══ Exercise data ══

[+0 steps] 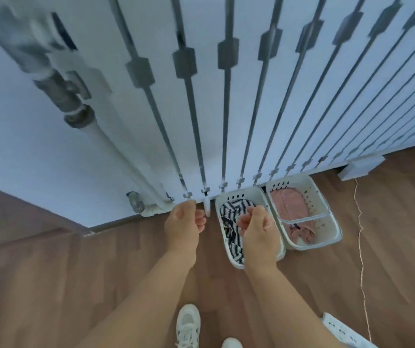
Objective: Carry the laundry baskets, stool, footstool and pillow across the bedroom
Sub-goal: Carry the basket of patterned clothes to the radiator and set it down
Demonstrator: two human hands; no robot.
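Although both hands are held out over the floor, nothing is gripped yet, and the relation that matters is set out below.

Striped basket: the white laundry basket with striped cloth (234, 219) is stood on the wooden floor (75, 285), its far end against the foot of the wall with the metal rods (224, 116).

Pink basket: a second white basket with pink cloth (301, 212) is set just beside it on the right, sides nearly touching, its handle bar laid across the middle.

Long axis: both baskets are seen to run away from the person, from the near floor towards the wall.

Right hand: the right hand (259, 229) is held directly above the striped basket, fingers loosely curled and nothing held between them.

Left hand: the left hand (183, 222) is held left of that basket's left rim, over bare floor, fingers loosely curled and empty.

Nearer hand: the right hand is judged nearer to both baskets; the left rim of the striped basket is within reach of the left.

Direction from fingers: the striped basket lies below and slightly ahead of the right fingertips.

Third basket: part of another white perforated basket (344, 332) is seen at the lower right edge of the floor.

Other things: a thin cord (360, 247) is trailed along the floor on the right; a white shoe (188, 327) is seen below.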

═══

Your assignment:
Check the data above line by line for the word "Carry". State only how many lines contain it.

Task output:
2